P.S. Don’t forget that Barack Obama reportedly will be introducing a very simple tax reform plan.
P.P.S. Since we’re talking about the impact of policies on the election, my colleague Michael Cannon points to some very low-hanging fruit.
For more than five years, the executive branch has been issuing illegal subsidies that personally benefit the most powerful interest group in the nation’s capital: members of Congress and their staffs. …executive-branch agencies have broken the law, over and over, to protect ObamaCare. …The longest-running and perhaps most significant way the administration has broken the law to protect ObamaCare is by issuing illegal subsidies to members of Congress.

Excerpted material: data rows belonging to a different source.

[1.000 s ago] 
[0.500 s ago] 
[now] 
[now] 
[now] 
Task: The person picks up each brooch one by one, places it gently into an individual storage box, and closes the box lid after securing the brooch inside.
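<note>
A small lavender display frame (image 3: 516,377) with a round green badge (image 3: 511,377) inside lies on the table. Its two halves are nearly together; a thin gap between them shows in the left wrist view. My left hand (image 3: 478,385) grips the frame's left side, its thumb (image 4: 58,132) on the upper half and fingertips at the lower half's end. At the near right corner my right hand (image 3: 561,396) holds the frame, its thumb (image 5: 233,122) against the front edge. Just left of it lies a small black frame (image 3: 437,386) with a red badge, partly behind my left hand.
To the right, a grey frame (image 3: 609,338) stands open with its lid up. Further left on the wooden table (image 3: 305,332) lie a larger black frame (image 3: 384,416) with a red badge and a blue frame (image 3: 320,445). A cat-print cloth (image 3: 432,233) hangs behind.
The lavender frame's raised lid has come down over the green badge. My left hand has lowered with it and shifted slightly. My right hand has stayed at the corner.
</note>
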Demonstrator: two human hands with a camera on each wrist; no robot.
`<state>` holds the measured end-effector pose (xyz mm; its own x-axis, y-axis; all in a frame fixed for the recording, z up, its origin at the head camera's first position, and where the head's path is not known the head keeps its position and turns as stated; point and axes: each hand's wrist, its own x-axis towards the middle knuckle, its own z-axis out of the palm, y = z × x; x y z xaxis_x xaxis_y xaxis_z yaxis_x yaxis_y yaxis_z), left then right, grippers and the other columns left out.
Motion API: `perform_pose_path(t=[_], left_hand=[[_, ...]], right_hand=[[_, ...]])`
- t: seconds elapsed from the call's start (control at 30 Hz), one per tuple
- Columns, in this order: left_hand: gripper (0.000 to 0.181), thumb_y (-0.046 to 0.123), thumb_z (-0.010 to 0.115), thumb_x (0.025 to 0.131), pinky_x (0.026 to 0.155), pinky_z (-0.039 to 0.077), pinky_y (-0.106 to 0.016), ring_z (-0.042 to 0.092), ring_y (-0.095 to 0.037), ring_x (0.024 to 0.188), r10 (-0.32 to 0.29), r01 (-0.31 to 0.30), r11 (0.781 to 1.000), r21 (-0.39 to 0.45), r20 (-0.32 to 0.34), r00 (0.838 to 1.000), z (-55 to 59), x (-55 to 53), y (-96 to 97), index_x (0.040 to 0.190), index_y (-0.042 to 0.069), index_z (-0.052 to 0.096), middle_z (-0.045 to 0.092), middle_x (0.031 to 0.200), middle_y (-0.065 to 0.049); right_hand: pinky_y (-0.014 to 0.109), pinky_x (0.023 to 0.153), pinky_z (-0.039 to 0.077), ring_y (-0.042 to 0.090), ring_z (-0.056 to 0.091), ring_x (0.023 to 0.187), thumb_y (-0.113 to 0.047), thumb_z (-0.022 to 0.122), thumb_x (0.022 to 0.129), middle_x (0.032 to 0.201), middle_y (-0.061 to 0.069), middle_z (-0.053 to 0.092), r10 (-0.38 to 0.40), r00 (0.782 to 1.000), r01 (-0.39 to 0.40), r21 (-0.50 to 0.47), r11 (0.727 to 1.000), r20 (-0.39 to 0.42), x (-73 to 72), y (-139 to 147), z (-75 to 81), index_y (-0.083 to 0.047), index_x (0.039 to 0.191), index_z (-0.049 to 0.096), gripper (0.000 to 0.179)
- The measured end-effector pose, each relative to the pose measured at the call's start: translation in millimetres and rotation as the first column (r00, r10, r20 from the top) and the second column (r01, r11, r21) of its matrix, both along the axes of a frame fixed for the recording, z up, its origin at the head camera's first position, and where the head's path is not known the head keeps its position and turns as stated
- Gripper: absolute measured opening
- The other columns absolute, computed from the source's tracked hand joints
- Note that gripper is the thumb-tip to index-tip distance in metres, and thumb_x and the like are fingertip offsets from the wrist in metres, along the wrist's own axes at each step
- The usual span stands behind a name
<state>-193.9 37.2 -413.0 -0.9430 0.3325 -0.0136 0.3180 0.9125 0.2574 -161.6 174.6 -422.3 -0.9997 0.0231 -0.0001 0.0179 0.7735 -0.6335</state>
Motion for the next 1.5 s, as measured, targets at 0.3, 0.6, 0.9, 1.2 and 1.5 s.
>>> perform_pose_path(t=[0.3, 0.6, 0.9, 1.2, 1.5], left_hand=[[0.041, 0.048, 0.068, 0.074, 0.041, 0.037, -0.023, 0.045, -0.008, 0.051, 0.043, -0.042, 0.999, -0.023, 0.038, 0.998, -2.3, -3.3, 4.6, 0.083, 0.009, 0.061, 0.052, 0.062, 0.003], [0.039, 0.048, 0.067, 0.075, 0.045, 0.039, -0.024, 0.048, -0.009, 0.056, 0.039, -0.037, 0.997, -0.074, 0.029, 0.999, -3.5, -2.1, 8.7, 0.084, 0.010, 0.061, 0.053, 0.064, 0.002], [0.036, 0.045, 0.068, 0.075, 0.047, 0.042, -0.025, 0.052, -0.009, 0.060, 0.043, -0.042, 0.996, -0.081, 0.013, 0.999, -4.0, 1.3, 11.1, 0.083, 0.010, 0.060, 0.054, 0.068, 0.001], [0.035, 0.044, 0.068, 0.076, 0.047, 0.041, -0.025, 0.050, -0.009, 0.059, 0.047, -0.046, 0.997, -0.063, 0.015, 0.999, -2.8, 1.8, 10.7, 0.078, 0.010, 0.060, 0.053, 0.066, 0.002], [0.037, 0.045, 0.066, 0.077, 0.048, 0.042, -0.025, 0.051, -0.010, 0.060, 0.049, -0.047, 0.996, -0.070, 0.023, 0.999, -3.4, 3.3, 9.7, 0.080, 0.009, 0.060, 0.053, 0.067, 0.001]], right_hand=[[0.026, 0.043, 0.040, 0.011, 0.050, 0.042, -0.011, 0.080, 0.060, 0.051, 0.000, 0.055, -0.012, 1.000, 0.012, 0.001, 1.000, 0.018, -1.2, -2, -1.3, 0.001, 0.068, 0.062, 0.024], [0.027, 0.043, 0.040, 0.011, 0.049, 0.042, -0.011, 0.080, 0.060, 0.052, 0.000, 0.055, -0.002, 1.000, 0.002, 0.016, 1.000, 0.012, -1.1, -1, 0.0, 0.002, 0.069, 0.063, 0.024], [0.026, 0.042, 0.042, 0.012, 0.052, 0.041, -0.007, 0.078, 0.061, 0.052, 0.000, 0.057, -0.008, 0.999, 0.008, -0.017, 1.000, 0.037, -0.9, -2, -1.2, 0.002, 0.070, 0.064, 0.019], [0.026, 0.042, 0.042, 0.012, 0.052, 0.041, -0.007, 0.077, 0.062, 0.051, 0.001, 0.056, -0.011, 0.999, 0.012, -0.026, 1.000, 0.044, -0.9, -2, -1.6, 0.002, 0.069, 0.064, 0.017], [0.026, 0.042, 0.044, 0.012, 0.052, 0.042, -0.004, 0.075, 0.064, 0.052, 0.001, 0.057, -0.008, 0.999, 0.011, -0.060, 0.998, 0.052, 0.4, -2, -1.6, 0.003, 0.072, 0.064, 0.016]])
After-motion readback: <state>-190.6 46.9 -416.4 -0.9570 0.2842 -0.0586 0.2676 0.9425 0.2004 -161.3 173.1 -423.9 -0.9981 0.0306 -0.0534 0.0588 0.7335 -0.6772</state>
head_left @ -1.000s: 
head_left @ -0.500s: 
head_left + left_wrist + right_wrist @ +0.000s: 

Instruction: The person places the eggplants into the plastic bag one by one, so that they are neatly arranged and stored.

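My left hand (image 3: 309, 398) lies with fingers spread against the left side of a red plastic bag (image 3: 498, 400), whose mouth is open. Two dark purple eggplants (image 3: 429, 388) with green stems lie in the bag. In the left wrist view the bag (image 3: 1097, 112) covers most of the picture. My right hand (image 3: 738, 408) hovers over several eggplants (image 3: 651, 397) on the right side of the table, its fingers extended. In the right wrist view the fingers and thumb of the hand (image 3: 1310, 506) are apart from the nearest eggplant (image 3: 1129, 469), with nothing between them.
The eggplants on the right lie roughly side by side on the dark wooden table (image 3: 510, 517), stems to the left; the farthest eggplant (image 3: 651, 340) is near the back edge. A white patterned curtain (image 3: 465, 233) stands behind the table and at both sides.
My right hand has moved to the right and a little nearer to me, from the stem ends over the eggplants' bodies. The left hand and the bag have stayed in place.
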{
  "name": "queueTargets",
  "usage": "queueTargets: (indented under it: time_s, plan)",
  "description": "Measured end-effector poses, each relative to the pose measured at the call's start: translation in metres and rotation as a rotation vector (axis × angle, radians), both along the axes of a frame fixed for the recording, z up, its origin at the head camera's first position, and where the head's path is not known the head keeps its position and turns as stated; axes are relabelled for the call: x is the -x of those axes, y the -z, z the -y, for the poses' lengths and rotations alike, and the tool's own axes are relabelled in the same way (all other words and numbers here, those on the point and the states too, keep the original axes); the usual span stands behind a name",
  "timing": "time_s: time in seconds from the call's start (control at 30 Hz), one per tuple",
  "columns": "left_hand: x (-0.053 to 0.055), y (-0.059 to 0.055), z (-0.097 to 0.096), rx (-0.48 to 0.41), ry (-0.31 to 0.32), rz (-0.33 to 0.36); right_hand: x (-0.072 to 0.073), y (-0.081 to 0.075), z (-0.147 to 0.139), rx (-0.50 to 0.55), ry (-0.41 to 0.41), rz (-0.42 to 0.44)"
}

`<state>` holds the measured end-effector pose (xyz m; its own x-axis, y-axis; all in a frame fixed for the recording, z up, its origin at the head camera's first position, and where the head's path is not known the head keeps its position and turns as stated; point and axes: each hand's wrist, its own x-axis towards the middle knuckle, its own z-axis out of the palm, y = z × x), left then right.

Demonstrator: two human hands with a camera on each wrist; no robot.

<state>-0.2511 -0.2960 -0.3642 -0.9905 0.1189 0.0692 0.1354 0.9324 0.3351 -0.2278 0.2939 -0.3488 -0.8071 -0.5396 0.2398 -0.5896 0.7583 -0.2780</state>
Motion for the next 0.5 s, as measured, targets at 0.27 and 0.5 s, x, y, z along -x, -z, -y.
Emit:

What’s Michael talking about?
When congressional Democrats passed the Patient Protection and Affordable Care Act (ACA), they were so desperate to pass a health care law that the ACA did not receive the scrutiny most bills do. Many members of Congress and their staffs were therefore surprised to learn that, as of the moment the president signed the ACA, that very law threw them out of their health plans. The ACA prohibits members of Congress and their staffs from receiving health coverage through the Federal Employees’ Health Benefits Program. They remained free to purchase health insurance on their own, but they would have to do so without the $10,000 or so the federal government “contributed” to their FEHBP premiums.
But who cares what the law says.
Rather than risk Congress reopening the ACA to restore their lost health coverage — because who knows what other changes Congress might make in the process — the administration simply pretended that that part of the law didn’t exist. The Office of Personnel Management announced that members of Congress and their staffs could remain in the FEHBP until the ACA’s Exchanges launched in 2014. …That still didn’t solve the president’s problems, however. The ACA says that as of 2014, the only coverage the federal government can offer members of Congress in connection with their employment is coverage created under the Act. In effect, that means Exchange coverage. But the law still cut off that $10,000 “employer contribution” to their health benefits. According to Politico, “OPM initially ruled that lawmakers and staffers couldn’t receive the subsidies once they went into the exchanges.” After the president intervened, OPM just ignored that part of the law and started issuing (illegal) subsidies on the order of $10,000 to hundreds of individual members of Congress and thousands of individual congressional staffers.
So what does all this have to do with the 2016 elections?
Well, as Michael points out, the GOP could make a lot of hay by going after the Obama Administration’s illegal favor for Capitol Hill.
Ending Congress’ special ObamaCare exemption — i.e., the bribes individual members of Congress and their staffs are receiving not to reopen ObamaCare — polls off the charts. More than 90 percent of voters believe this exemption is unfair.
The goal, of course, isn’t to deny the folks on Capitol Hill from getting pre-Obamacare subsidies for their health plans.
Instead, Michael is saying that these subsidies have to be restored in the proper fashion, which means amending the law, which will also open the door to other changes.
Which might mean actually addressing the real problems in our healthcare system.